第106話

 レバーも押していないのにスロットがグルグルと周り、よく見るとさっきの柄がボンッと音とともに二つ揃っていった。

「…ウッ、ウソだろ!?」

 僕は子供のように興奮していた。僕はハラハラしながら、真ん中の柄が揃うのを見守った。

「…こい! こい! こいーーー! きっ、きた…! ……えっ!?」

 僕は真ん中の柄が揃ったかと思うと、下に一段ずれて違う柄が揃った。僕はガクッとなってもう一度確認した。すると、画面の端から神様のようなキャラクターがでてきて舌をペロッとだして笑っていた。僕は久々にイラッとした。

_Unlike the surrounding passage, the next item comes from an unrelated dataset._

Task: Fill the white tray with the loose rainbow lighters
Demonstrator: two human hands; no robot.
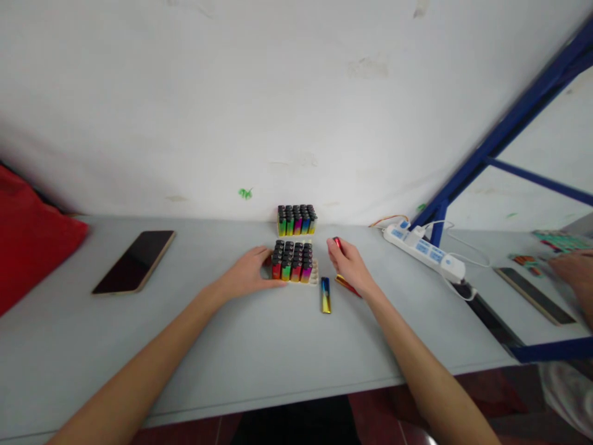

「うっ…! はっ、はずれたのか…。くっ、くそ〜…。もっ、もう一回…。…ん?」

 …と思ったその時、画面の中の神様が急に慌てだした。そして、グルグルと真ん中のリールが回りだし、気づけばすべての柄が揃っていた。

「……よっしゃぁあああああ!」

 パレードのような音楽とともにコインが大量にジャラジャラとでてきた。

 やばい…。ハマりそう…。最高の気分だ…。

 僕は一旦移動しようと立ち上がると一人の黒服が近づいてきた。

「…おっ、お客様すいません。お話があります。停電のせいで機械が故障してしまったようなので、今の当たりはなしということに…」

「はぁあああああ!?」

 僕はつい声を荒げてしまった。

「こちらの不手際ですので本当に心苦しいのですが…。今…支配人がきていますので、もう少し待っていてもらえないでしょうか?」

「そんなこといわれても困る!」

「そうはいわれましても…。ああ、支配人…。この方です…」

 黒服が声をかけたほうを見ると裕福そうなドワーフが立っていた。

「この度は本当にすいません。私達も本当に心苦しいのですが…」

「心苦しいなら今の当たり認めてくれよ!」

「私達でできる事ならいくらでもしますが…。…どうでしょう? 美味しいディナーでもご馳走させていただけませんか?」

 こいつら、今の当たり完全になしにする気だな…。

「断る!」

 いや、待てよ…。

「そうですか…。それではこういうのは…」

 僕はそのドワーフの声を遮り、ダメ元である提案をしてみることにした。

「待った…。地下に友人が閉じ込められているんだ…。そいつの借金をチャラにしてほしい」

「…どなたでしょうか?」

「エリックだ…」

「ほう…。彼に友人が…。いいでしょう。エリックを部屋からだしてあげなさい。私は帰ります…」

「……」

 いっ、いってみるもんだな…。こんなにあっさり通るとは…。

 僕を含めて予想外の答えだったのだろう。黒服達はその発言に戸惑っていた。

「よっ、よろしいんですか?」

 裕福そうなドワーフは振り返り不気味な笑みを浮かべた。

「ええ…。彼はいいお客様ですからね…」

「確かにそうですね。すぐに連れてきます…」

 なるほどな…。ギャンブルをやめなければまたすぐに戻ってくるってことか…。


 しばらくすると黒服が灰色の髪の少年を連れてきた。青紫色の瞳がじっとこちらを見つめていた。

「…あんたがルアか?」

「やあ、エリック…。…ここじゃあれだし外にでようか? 君の家にいこう…」

「ああ…。そうだな…」

 僕はガシッとエリックの肩を掴んで、エリックの目をギロッと見つめた。

「じゃあ、いこう…。その前にちょっとついてきてくれるかな」

「ああ…」

 僕とエリックはカジノからでて人気のない路地裏に入った。


 ここならいいだろう…。

「おっ、おい! …こっ、こんなところにきて、なっ、なにする気なんだ!」

 エリックは恐ろしいことをされると思っていたのだろう。僕の事をかなり警戒していた。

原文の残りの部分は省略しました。